N.B. On a lot of projects (particularly larger ones) the project manager is the one tasked with ensuring that a project is completed on time. The BA's job is more to ensure that if a project is not completed on time then at least the highest priority requirements are met.
[edit] Document the right requirements
Business analysts want to make sure that they define the application in a way that meets the end-users’ needs. Essentially, they want to define the right application. This means that they must document the right requirements through listening carefully to ‘customer’ feedback, and by delivering a complete set of clear requirements to the technical architects and coders who will write the program. If a business analyst has limited tools or skills to help him elicit the right requirements, then the chances are fairly high that he will end up documenting requirements that will not be used or that will need to be re-written – resulting in rework as discussed above. The time wasted to document unnecessary requirements not only impacts the business analyst, it also impacts the rest of the development cycle. Coders need to generate application code to perform these unnecessary requirements and testers need to make sure that the wanted features actually work as documented and coded. Experts estimate that 10% to 40% of the features in new software applications are unnecessary or go unused. Being able to reduce the amount of these extra features by even one-third can result in significant savings.
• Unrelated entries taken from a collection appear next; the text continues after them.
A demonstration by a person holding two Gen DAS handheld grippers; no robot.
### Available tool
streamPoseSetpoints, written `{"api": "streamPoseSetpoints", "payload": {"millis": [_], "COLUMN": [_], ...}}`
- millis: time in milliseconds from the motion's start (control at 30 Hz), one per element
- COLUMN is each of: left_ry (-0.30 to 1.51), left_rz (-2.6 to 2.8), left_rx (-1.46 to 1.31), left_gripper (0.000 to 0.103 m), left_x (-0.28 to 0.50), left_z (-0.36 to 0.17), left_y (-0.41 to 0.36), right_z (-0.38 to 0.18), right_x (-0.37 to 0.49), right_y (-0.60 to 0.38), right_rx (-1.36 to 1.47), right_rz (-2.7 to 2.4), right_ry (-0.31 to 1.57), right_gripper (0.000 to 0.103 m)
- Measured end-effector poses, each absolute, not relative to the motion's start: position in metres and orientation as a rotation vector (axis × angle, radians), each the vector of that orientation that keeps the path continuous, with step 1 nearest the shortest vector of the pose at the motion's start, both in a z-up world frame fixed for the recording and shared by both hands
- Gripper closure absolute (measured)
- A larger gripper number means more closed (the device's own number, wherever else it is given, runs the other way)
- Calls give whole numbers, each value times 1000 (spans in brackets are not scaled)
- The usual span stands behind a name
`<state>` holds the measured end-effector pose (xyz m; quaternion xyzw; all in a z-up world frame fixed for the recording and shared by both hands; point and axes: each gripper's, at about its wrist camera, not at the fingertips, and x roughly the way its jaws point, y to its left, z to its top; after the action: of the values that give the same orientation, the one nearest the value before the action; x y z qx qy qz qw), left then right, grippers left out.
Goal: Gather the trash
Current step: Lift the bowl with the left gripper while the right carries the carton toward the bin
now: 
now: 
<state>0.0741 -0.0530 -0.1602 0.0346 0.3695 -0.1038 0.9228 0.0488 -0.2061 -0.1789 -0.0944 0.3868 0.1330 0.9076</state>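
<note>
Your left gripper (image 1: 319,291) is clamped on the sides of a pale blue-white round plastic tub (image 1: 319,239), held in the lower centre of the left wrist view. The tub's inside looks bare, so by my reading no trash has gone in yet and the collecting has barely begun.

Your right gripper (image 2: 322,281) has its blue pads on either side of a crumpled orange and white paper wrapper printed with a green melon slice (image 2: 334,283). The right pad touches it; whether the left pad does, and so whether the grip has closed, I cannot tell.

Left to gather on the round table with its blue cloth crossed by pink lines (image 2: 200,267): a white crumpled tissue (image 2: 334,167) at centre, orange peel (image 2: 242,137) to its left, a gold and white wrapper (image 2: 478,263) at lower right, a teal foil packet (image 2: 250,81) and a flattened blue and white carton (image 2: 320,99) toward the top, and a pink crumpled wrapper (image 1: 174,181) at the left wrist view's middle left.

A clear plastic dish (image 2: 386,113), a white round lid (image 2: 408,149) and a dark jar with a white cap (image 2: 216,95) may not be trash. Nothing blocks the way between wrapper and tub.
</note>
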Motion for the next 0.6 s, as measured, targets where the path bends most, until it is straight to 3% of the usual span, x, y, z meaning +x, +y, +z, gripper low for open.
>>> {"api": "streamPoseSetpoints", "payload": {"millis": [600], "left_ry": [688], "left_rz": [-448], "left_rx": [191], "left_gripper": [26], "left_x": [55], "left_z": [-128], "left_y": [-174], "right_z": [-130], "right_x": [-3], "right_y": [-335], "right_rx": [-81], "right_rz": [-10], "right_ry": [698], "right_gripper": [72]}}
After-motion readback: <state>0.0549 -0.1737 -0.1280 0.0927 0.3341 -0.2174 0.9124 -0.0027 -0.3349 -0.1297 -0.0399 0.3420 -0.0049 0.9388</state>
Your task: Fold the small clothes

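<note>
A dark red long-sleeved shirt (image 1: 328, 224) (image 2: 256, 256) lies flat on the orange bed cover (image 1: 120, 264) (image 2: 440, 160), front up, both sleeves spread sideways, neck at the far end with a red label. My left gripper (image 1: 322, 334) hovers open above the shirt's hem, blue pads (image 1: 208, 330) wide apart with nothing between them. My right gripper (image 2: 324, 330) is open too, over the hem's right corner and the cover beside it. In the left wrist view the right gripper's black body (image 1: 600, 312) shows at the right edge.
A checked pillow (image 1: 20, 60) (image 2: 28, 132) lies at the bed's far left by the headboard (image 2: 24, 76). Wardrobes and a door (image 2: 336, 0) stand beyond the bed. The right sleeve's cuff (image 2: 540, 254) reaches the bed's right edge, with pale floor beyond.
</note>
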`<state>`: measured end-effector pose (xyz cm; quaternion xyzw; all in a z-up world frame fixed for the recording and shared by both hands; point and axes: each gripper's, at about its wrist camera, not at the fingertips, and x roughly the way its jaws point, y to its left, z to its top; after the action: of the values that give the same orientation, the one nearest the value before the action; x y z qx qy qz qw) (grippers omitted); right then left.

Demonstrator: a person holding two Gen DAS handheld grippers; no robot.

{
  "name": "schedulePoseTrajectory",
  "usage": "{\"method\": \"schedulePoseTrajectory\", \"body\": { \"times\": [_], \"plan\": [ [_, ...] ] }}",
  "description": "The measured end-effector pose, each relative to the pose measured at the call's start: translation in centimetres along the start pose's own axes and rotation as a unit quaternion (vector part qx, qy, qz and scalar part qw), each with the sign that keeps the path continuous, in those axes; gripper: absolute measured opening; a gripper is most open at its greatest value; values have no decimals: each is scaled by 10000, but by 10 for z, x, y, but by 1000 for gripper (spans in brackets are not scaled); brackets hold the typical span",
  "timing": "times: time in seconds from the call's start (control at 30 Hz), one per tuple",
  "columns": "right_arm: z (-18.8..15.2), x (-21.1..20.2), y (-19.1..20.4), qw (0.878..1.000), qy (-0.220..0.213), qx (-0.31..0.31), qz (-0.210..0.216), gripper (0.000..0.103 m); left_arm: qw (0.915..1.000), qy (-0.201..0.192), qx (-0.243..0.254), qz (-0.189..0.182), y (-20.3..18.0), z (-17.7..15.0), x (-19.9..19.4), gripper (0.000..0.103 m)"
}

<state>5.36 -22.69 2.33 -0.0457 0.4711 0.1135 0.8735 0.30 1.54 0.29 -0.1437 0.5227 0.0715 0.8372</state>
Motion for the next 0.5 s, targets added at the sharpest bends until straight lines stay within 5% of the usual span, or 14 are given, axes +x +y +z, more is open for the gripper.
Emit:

[edit] Improve project efficiency
Efficiency can be achieved in two ways: by reducing rework and by shortening project length.
Rework is a common industry headache and it has become so common at many organizations that it is often built into project budgets and time lines. It generally refers to extra work needed in a project to fix errors due to incomplete or missing requirements and can impact the entire software development process from definition to coding and testing. The need for rework can be reduced by ensuring that the requirements gathering and definition processes are thorough and by ensuring that the business and technical members of a project are involved in these processes from an early stage.
Shortening project length presents two potential benefits. For every month that a project can be shortened, project resource costs can be diverted to other projects. This can lead to savings on the current project and lead to earlier start times of future projects (thus increasing revenue potential).
[edit] See also
- Cost overrun
- Enterprise Life Cycle
- International Institute of Business Analysis
- Requirements analysis
- Revenue shortfall
- Spreadmart
[edit] External links
[edit] References
- ^ "Business Analysis Body of Knowledge". IIBA. http://www.theiiba.org/Content/NavigationMenu/Learning/BodyofKnowledge/Version16/BOKV1_6.pdf. Retrieved on 2008-07-21.
- ^ "Exploring Corporate Strategy Using M.O.S.T. Analysis". Strategy Consulting Ltd. http://www.strategyconsultinglimited.co.uk/most.html. Retrieved on 2009-04-09.
- ^ "Business Open Learning Archive". Chris Jarvis for the BOLA Project. http://www.bola.biz/research/ssm.html. Retrieved on 2009-04-09.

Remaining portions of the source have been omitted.